If you are a regular reader of this blog then odds are you might be a little sick of hearing about StrCmpLogicalW for a little while. But I thought I'd bring up one more post about it anyway, one that actually brings internationalization back into the forefront....

The question to answer is how would one provide an internationalized version of this functionality in a future version?

It is not a trivial question, even ignoring the point I brought up previously about how if it were integrated into CompareString and/or CompareStringEx as a flag (i.e. NORM_SORTDIGITSASNUMBERS) that a solution to add it to sort keys (in LCMapString and/or LCMapStringEx) and to searching algorithms (in FindNLSString and/or FindNLSStringEx) might also be important since historically these three aspects of collation have been kept in sync from a functionality standpoint whenever it makes sense. And given the needs of actual applications that provides services for the Shell like Search, this is hardly a trviial point. Though it is one that means it would take more work to sign up for integrating the feature!

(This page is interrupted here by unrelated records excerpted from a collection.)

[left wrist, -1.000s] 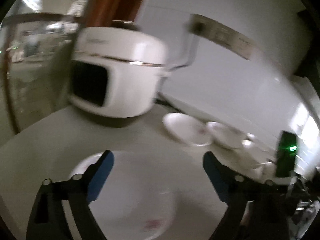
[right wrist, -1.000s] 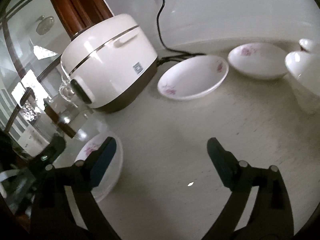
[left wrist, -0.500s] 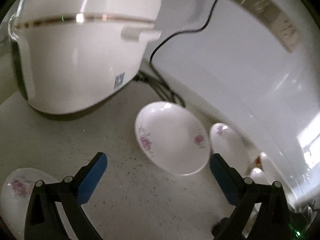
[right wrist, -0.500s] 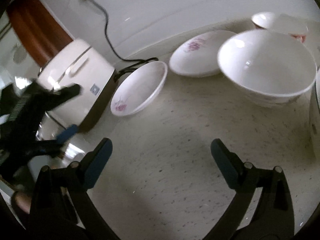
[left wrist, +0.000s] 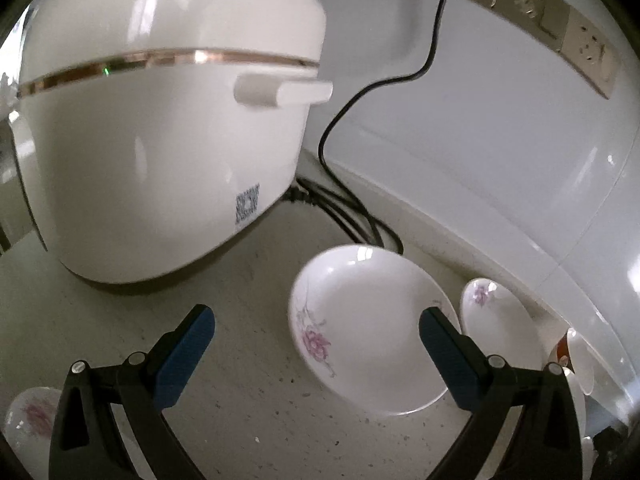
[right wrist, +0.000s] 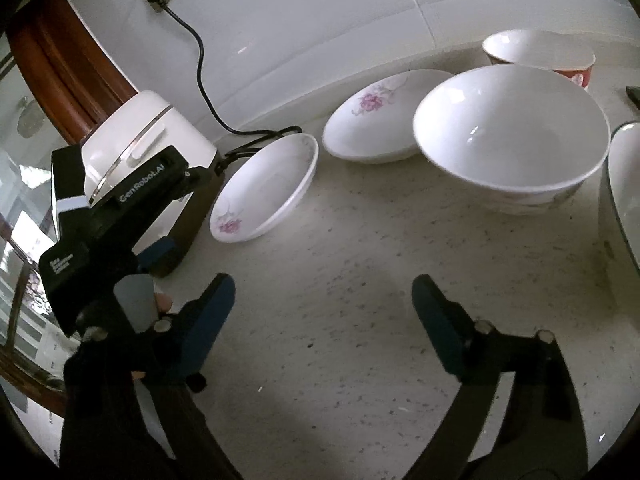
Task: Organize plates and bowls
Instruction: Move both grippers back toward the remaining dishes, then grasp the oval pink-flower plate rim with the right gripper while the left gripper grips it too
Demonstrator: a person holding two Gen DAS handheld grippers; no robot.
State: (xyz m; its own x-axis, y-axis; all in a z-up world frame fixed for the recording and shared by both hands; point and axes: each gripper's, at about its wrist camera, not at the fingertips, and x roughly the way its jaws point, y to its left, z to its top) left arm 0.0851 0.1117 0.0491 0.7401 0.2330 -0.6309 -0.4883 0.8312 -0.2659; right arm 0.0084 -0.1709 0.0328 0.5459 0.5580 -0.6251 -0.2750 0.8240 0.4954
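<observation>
A shallow white plate with a pink flower (left wrist: 360, 320) (right wrist: 264, 192) lies tilted on the speckled counter beside the rice cooker. My left gripper (left wrist: 316, 332) hovers open just before it, its right finger over the plate's right side and its pads clear of it. A second flowered plate (left wrist: 500, 320) (right wrist: 380, 120) lies behind. A large white bowl (right wrist: 508, 132) and a red-sided bowl (right wrist: 540, 52) stand at the right. My right gripper (right wrist: 322, 300) hangs over bare counter, its jaws closing with nothing between them. A third flowered plate (left wrist: 28, 420) sits at the lower left.
The white rice cooker (left wrist: 160, 120) (right wrist: 148, 132) stands at the left, its black cord (left wrist: 360, 92) running to a wall socket. Another white dish rim (right wrist: 628, 184) shows at the right edge. The left tool's black housing (right wrist: 120, 208) is close to my right gripper's left side.
The left gripper swung right, from over the lower-left plate to the plate by the cooker. The right gripper turned toward the bowls and its jaws narrowed a little.
</observation>
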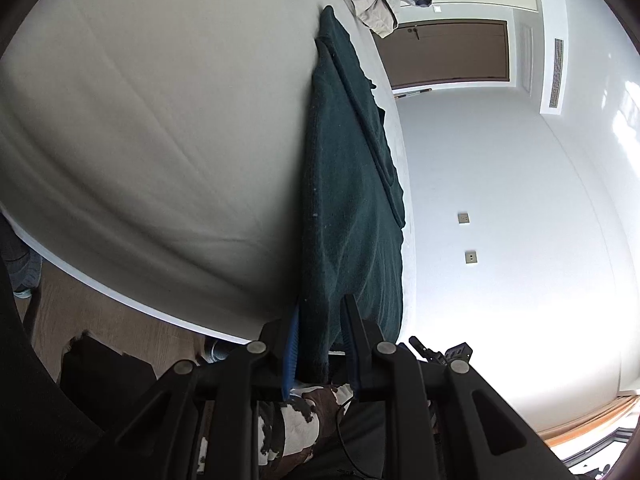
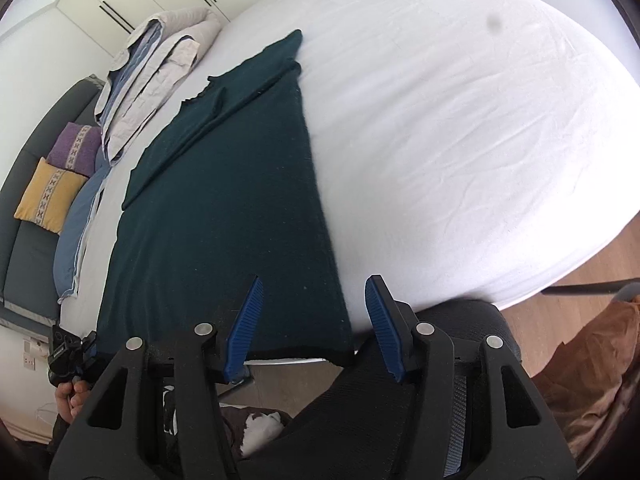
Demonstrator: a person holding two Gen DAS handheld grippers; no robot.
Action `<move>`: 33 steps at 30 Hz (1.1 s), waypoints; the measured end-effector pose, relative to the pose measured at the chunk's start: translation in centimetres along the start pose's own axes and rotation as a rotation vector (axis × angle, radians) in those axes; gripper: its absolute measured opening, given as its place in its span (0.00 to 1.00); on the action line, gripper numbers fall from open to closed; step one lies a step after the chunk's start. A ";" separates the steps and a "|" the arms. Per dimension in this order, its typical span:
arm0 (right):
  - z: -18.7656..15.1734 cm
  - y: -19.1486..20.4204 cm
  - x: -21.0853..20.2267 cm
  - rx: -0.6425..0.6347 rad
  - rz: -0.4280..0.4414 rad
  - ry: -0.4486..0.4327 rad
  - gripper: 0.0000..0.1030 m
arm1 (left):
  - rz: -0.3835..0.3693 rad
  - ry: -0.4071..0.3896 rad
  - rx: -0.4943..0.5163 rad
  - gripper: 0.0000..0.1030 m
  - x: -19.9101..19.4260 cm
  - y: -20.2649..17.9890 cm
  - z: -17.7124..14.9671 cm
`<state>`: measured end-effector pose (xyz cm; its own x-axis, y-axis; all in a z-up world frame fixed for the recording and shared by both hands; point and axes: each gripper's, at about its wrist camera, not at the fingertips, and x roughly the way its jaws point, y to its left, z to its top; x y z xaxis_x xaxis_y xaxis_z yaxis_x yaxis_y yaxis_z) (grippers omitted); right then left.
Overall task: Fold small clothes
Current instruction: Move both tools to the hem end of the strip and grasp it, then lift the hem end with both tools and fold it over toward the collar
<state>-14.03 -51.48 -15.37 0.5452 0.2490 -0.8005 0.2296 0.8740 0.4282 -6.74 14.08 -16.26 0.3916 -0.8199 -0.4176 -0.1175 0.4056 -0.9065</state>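
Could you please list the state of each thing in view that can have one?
Left gripper: shut on the sweater's near hem.
Right gripper: open, holding nothing.
Green sweater: lying flat on the bed, sleeve folded across.
Beige clothes: folded, stacked.

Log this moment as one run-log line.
left tool: shut on dark green garment hem | right tool: open, above near corner | garment flat on bed
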 end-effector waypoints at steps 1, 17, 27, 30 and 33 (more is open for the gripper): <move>-0.3 -0.1 0.3 0.003 -0.008 0.013 0.50 | 0.012 0.006 0.004 0.18 0.3 -0.1 0.0; -2.0 1.6 4.5 -0.173 -0.098 0.205 0.18 | 0.198 -0.017 0.144 0.08 -0.4 -1.1 0.0; -3.2 2.2 2.2 -0.134 -0.010 0.109 0.05 | 0.273 -0.034 0.261 0.07 -1.2 -2.7 -0.4; -3.0 2.2 0.9 -0.098 0.052 0.066 0.05 | 0.276 -0.038 0.289 0.07 -1.3 -3.3 -0.4; -2.8 2.1 -0.2 -0.068 0.099 0.034 0.05 | 0.273 -0.037 0.299 0.06 -1.2 -3.7 -0.5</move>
<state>-15.90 -48.48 -15.48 0.5344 0.3481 -0.7702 0.1204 0.8706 0.4771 -7.27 13.36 -12.43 0.4155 -0.6530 -0.6332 0.0465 0.7104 -0.7022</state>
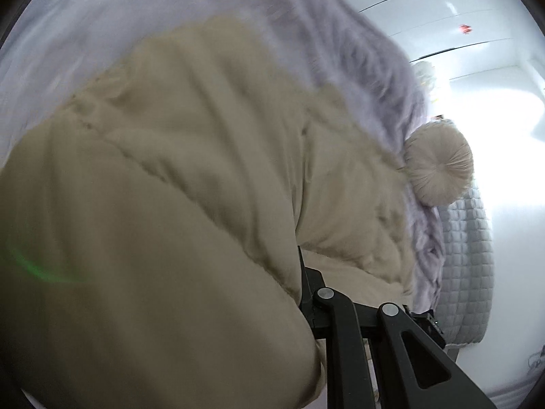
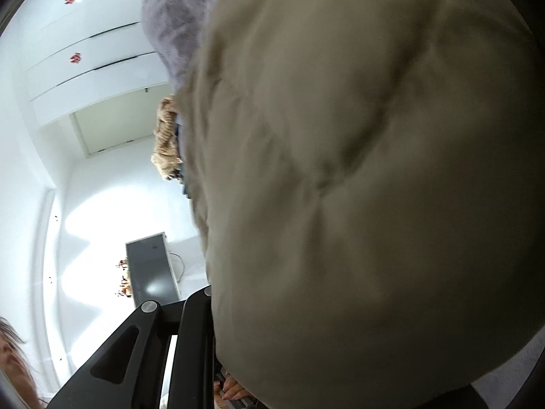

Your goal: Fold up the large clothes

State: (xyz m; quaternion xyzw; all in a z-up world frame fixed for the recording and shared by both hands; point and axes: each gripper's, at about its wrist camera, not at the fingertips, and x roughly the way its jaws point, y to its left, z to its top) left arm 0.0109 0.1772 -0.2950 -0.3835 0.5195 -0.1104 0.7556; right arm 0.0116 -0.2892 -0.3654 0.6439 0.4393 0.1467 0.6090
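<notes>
Both grippers, left gripper (image 1: 301,272) and right gripper (image 2: 213,306), seem clamped on the beige padded coat (image 1: 170,187); it hangs bunched, folding apparently mid-way, no neat stack visible.

Bed (image 1: 466,255) under lilac furry blanket (image 1: 357,51); beige coat (image 1: 170,170), round cushion (image 1: 439,167) on it.

Left tongs (image 1: 303,272) and right tongs (image 2: 213,306): tips hidden, grip unclear.
</notes>
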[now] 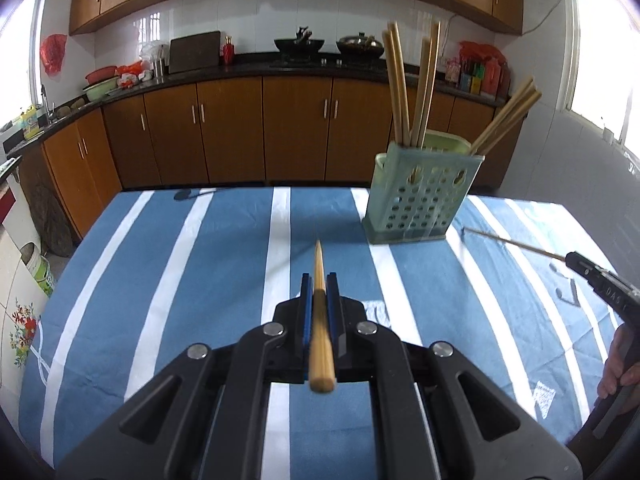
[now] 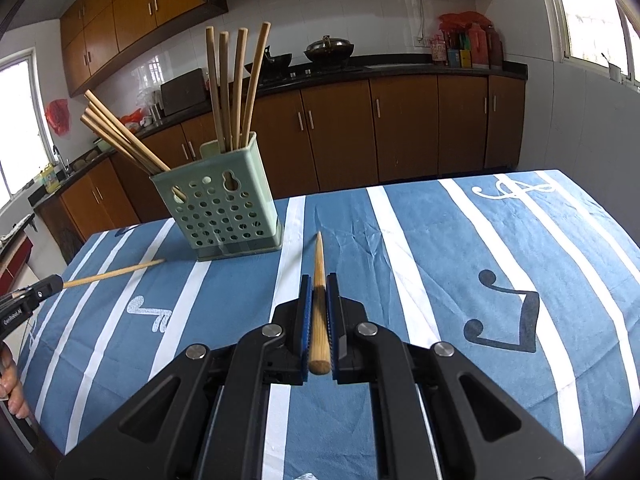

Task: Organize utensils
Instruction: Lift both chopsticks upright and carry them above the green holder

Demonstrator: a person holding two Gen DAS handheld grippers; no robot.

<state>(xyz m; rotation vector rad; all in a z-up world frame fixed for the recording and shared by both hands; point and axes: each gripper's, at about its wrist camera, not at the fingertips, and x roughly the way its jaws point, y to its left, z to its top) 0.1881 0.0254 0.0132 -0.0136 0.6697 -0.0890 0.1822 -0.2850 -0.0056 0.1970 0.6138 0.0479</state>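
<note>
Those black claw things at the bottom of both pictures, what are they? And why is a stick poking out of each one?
They are grippers, simple two-finger pinchers that a person holds, one in each hand. Each carries a small camera looking along its fingers, so one picture comes from the left gripper and the other from the right gripper. You can spot each gripper at the edge of the other's picture.

The sticks are wooden chopsticks. The left gripper is squeezed shut on one chopstick, and the right gripper is shut on another chopstick.

Below them is a table with a blue and white striped cloth. On it stands a green holder with holes, already holding several chopsticks.
</note>
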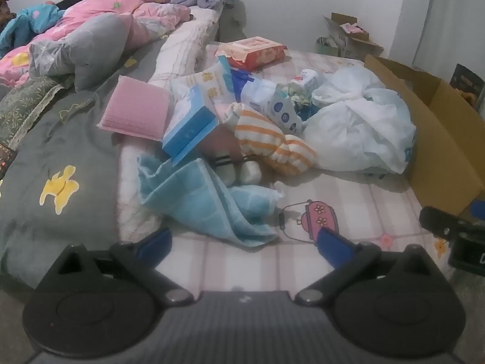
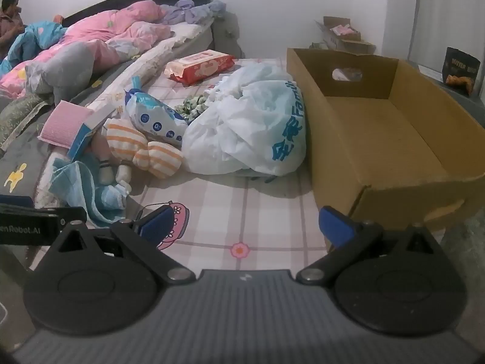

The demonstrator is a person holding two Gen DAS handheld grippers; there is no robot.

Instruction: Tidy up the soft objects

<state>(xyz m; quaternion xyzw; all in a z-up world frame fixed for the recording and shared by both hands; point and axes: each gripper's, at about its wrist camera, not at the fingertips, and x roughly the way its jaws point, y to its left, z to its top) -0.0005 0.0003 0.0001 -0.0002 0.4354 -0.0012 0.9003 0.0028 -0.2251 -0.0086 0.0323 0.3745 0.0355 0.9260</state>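
The light blue towel [image 1: 200, 200] is the soft thing closest to you, crumpled at the near edge of the pile on the checked bedsheet [image 2: 248, 209], and it sits well apart from the cardboard box [image 2: 394, 139], with the white plastic bag [image 2: 251, 127] between the two. Its long fold runs slantwise, from the far side down toward your left gripper [image 1: 242, 241]. That gripper has its blue pads spread wide with nothing between them, and the towel's near corner lies just ahead of it, a little toward its left pad. Your right gripper [image 2: 247, 223] is likewise spread wide and empty, but it hangs near the box's front corner, so the towel lies off to its left, beyond the other tool. The left hand is clearly the nearer one, I judge. Behind the towel, still farther from the box's near corner, lie the orange striped cloth [image 1: 272, 139] and the blue carton [image 1: 191, 130]. The box looks empty, so nothing appears sorted yet
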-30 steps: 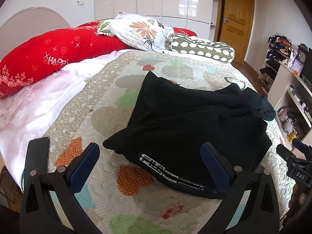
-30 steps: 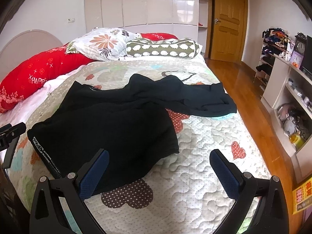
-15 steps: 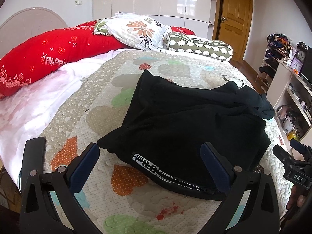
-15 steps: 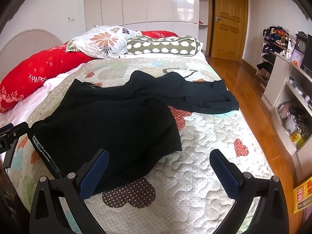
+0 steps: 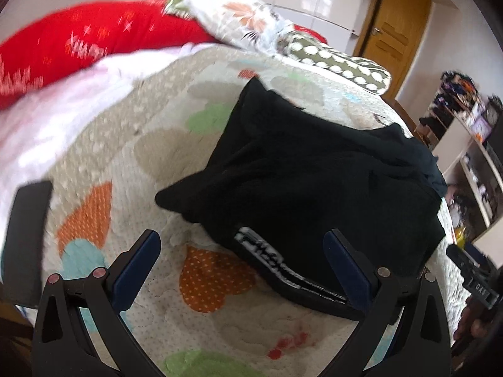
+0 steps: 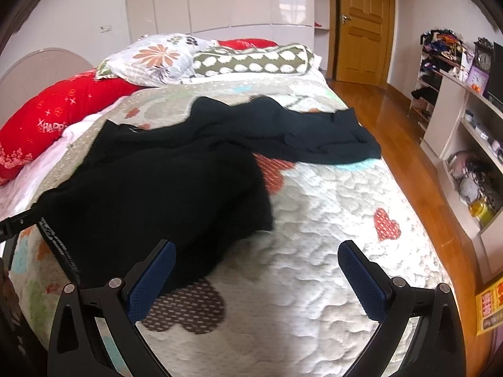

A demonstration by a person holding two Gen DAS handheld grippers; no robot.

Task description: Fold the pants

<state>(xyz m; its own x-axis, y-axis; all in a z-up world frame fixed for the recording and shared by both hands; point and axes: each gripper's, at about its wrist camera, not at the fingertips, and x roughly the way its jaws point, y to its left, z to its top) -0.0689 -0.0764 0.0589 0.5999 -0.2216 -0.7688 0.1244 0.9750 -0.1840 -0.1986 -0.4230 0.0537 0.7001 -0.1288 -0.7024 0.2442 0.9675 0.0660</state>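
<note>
Black pants (image 6: 163,188) lie rumpled on a quilt (image 6: 330,220). The left gripper (image 5: 242,264) and right gripper (image 6: 256,279), jaws spread and empty, hover at 6 o'clock.

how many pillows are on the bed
3, all at the head: a long red pillow on the left, a floral pillow in the middle, a green dotted bolster on the right. More may lie hidden behind them.

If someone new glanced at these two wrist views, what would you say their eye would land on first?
Most likely the black pants, spread loosely over the near left part of the heart-patterned quilt, with a white-lettered waistband at the near edge. Next, the long red pillow along the bed's left side. Both the left gripper and the right gripper hang open above the bed, holding nothing.
</note>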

But getting back to the locale sensitivity issues, here are some questions to consider -- ones that would have to be solved before work could really begin on the feature:

  1. Many locales represent languages that have their own number systems. And it does make sense to consider that ٨٦٧٥٣٠٩ (8675309 using the Arabic-Indic digits of the Arabic script) is also a set of digits that could be treated as a number. But should it be treated as a number for all locales, or only locales that would return these digits after a GetLocaleInfo/GetLocaleInfoEx call with the LOCALE_SNATIVEDIGITS LCType value?
  2. If the answer one decides for #1 is that one should limit oneself to the passed-in locale's LOCALE_SNATIVEDIGITS, should the ASCII digits always be handled? If not, then the Shell folks might consider this to be a regression in functionality.
  3. Related to #2 is the question of whether a language like Persian would expect both ٨٦٧٥٣٠٩ and ۸۶۷۵۳۰۹ (the latter is the extended Arabic-Indic digits) or not. Or whether one would use ८६७५३०९ (the Devanagari digits) in all of the locales of India but not of Bangladesh? Or should all of the 'Indic' script digits always be recognized as numbers across all 'Indic' locales? And where do ๘๖๗๕๓๐๙ (that same number in Thai digits) and ໘໖໗໕໓໐໙ (Lao digits)  and ៨៦៧៥៣០៩ (Khmer digits) fit into all of this -- when we say 'Indic' do we mean 'Of India' or 'Of South Asia' ? Or are Thai and Lao to be grouped together? In other words, if #1 is decided as a limiting instruction does one still need to extend it, under sny circumstances?
  4. If the answer one decides for #1 is that all of the digits should be thoght of as numbers across all locales (not an unreasonable position given some of the messy points raised in #2 and #3!), would one consider a mix of scripts to be a number? I mean, is ໘६๗5៣೦൯ the number 8675309, or is it seven separate numbers, with the script changes representing a boundary between the pieces considered a number? And before you answer that one, where does that leave a mix of the Arabic-Indic and Extended Arabic-Indic digits? Are there cases that expect such boundaries to exist, when there are others that do not?
  5. Further to #4, what would one do with attempts to use Ethiopic numbers (discussed previously) as if they were digits -- is ፰፮፯፭፫0፱ to be considered a number for the purposes of this functionality? (Note the fact that there is no zero requires the ASCII zero to be used). The same question exists for number systems like the one used in Tamil that have both old and new style usages....
  6. In Vista, all of the weights of the numbers have been altered so as to group all of the like digits (given both the need to address space constraints on weights and that it makes more sense to e.g. group all the 2's together rather than having ASCII 9 < Gurmukhi 2), with a diacritic difference between them. If one chooses to ignore diacritics with the NORM_IGNORENONSPACE flag, should one then fold all of the digits together even if one chose to not treat all digits across all scripts in #1? Would it be expected to change the answer to the mixed script question, making the Telugu ౮౬౭౫౩౦౯ and the Oriya ୮୬୭୫୩୦୯ and the ASCII 8675309 to be treated all as equal numbers? This can be especially interesting for FindNLSString and/or FindNLSStringEx asnd the question of being able to search for numbers.
  7. Would it make sense for the Shell to start using LOCALE_SNATIVEDIGITS for its numbering of copies of files, and should we be pushing for this?
  8. What about hexadecimal digits? Do we care?
  9. Are there additional locale-specific behaviors to capture here like spelling out numbers or ordinals, and would they make sensee to capture as well? And if so, how does one compare to first, and how does first compare to 1st, and how do both compare to d'abord or un or 1er, to πρώτα or primero or primeiramente or во первых or in primo luogo? And so on?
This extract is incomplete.